Fantasy Baseball Waiver Wire: Willy Adames, Francisco Mejia get the call
Top prospects worth getting excited about? We've got two for you to check out.
Two top prospects got the call to the majors Monday. One has worlds of Fantasy potential, but may not have a role; the other probably won't struggle to find playing time, but may not profile as a Fantasy star. Let's break both down to kick off Tuesday's look at the waiver wire.
Let's start with Willy Adames, Baseball America's No. 19 overall prospect coming into the season. He's the one who should have an everyday role for the rest of the season, but may not be the one Fantasy players are most excited about. He's a classic shortstop prospect, in that the glove does a lot of the lifting for his profile. That isn't to say Adames doesn't project as a good hitter, it just may not be a profile that plays up for Fantasy. In 184 career games at Triple-A, he's hit 14 homers and stolen 14 bases, while hitting .279 with a 23.4 percent strikeout rate.
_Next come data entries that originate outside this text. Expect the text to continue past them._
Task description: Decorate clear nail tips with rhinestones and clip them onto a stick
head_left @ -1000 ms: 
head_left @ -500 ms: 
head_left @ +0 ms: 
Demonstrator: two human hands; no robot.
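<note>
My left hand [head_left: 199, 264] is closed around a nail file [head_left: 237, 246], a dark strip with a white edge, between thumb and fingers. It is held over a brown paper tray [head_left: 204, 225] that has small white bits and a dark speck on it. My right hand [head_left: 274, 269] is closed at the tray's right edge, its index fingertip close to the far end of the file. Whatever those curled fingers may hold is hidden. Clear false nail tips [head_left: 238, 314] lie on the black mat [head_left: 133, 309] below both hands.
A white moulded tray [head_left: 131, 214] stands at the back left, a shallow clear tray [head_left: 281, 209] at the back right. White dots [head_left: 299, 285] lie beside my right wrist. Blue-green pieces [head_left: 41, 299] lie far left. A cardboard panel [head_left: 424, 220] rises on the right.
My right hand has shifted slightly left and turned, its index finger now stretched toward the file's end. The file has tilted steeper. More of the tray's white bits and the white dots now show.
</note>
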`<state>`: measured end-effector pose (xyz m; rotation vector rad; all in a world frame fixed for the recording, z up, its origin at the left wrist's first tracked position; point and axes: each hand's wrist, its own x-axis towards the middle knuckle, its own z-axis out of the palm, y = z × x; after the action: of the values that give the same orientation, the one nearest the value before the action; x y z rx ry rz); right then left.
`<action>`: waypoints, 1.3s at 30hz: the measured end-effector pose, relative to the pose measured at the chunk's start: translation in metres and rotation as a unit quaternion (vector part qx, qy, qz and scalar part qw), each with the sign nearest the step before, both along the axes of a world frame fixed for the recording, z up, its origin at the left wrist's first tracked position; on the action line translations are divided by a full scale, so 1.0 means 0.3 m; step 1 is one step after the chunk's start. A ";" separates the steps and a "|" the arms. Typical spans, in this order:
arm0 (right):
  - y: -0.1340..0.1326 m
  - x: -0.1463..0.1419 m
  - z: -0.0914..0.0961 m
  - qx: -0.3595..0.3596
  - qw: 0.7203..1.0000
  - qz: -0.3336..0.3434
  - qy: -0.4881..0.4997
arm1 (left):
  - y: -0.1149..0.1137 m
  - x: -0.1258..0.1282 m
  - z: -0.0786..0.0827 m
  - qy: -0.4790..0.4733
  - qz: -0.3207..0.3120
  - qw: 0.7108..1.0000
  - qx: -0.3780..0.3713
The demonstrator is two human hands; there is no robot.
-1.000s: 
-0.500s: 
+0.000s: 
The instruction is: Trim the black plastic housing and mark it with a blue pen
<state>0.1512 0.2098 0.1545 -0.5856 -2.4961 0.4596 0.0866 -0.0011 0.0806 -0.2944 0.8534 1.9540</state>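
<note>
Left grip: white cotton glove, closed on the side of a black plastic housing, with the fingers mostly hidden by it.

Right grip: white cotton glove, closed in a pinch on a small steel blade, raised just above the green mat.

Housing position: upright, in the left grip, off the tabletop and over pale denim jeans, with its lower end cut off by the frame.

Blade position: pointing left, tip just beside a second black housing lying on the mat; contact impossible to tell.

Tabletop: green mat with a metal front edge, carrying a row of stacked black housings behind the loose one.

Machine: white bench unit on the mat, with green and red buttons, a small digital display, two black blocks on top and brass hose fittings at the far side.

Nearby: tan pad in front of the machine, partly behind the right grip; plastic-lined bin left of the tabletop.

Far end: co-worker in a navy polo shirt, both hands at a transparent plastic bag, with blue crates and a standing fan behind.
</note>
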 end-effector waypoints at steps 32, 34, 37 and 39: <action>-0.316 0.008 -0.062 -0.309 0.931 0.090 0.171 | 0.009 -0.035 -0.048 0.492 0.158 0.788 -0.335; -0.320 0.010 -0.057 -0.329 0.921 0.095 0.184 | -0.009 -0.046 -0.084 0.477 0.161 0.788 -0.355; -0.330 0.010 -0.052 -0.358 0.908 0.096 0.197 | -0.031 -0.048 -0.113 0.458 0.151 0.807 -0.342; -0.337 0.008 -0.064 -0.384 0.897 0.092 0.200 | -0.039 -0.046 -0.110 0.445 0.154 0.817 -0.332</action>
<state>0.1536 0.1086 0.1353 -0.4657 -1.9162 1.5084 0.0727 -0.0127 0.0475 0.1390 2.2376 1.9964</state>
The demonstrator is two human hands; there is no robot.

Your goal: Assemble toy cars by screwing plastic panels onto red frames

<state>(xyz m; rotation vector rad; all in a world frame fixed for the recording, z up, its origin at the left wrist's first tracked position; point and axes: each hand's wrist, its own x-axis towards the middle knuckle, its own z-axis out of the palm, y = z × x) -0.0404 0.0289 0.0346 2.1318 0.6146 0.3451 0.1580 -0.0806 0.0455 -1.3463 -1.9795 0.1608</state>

That's not terribly exciting, but we've seen plenty of top prospects hit for more power in the majors in the minors, and scouts like Adames' raw power more than the game results show. If Adames starts creeping into a 20-homer pace range while swiping 15 bags and hitting .280, that's more interesting. But the total Fantasy package probably looks more like peak Asdrubal Cabrera than Francisco Lindor. A starter, and one worth adding, but not a star.
The Triple-A numbers won't show it, but Francisco Mejia is the one who has Fantasy superstar potential. Part of that is because he's a catcher, and the bar for relevance is only about five inches off the ground. However, Mejia isn't just interesting by default; his bat could play anywhere on the diamond. He hit .297/.346/.490 with 14 homers as a 21-year-old at Double-A last season, while striking out just 13.8 percent of the time. He has stumbled at Triple-A, hitting just .214/.271/.333, but has fared better of late, going 10 for 28 to open June. It's not clear where he'll play in Cleveland, but he's logged time in the outfield and third base in the minors, so there's an opportunity for him to slug his way into the lineup. You don't need to play every day to be relevant at catcher, especially if you have the potential Mejia does. He's worth a speculative add in two-catcher leagues, at least.
He has limitations to his game, but Teoscar Hernandez looks legit to my eyes. I'll admit to some potential confirmation bias at play here, is only for this reason: Doesn't he fit the mold of the kind of player the Blue Jays have had success with in the past? Jose Bautista and Edwin Encarnacion are the obvious examples of players the Blue Jays have managed to get the most out of by helping them tap into their raw power in games. Hernandez doesn't have the potential Bautista and Encarnacion did because he's a much freer swinger, but he's big time athlete who is putting it into play in games. He has a 36.1 percent hard-contact rate this season and hits more fly balls than groundballs, and has hit .260/.304/.556 with 18 homers in 309 plate appearances since joining the Blue Jays. That's about half of a full season's worth of plate appearances and he's on nearly a 40-homer pace. Even in 2018, that's worth taking note of, even if Fantasy owners in shallower leagues have overlooked him.
I have trouble getting excited about knuckleballers. I feel like I have a pretty good grasp on evaluating pitchers, but knuckleballers render most of our best tools irrelevant. However, even accounting for that, Steven Wright is off to a great start, with a 3.57 FIP backing up his hot start. This is a former All-Star who is supported by one of the best offenses and defenses in baseball, which means we have to pay attention. Success in the past doesn't guarantee anything in the future, especially for knuckleballers, but we can't ignore what Wright is doing — even if I might want to.
It's hard to admit you're not really competing for anything one-third of the way through the season, but the Orioles are coming as close as any team can. Zach Britton's return from the DL put that in focus Monday, as manager Buck Showalter admitted the team is basically showcasing the veteran for trades:
"Zach's got a heck of a track record," Showalter told The Baltimore Sun. "I think anybody that got to that point, I'm not trying to be unrealistic here, but we're going to try to put him in situations and if there are not games to close, then he'll pitch, like we do with all of our guys. ... But I know what teams who would have interest in a guy like Zach, what they're looking for. I think he's got enough.
"In fact, I know there were scouts at every game he threw in rehab the last three or four outings. Multiple scouts, OK? There's no secrets. And believe me, there was enough there. I think they know what they could potentially get if we get to that point. He's arguably as good if not the best guy out there when he's right, and I think he's got a chance to be right."
Whether Britton can find his old form coming off a season ruined by forearm issues and then a ruptured Achilles remains to be seen, but it sounds like the Orioles are going to give him a chance to show it. Britton struck out six batters and walked none in his rehab assignment, and was a top-five finisher in AL Cy Young voting in 2016, so we know what the upside is. He should get some save chances in Baltimore, and could end up moving to a contender to work the ninth, so this might be your last chance to snag him before he's back to being owned in every league.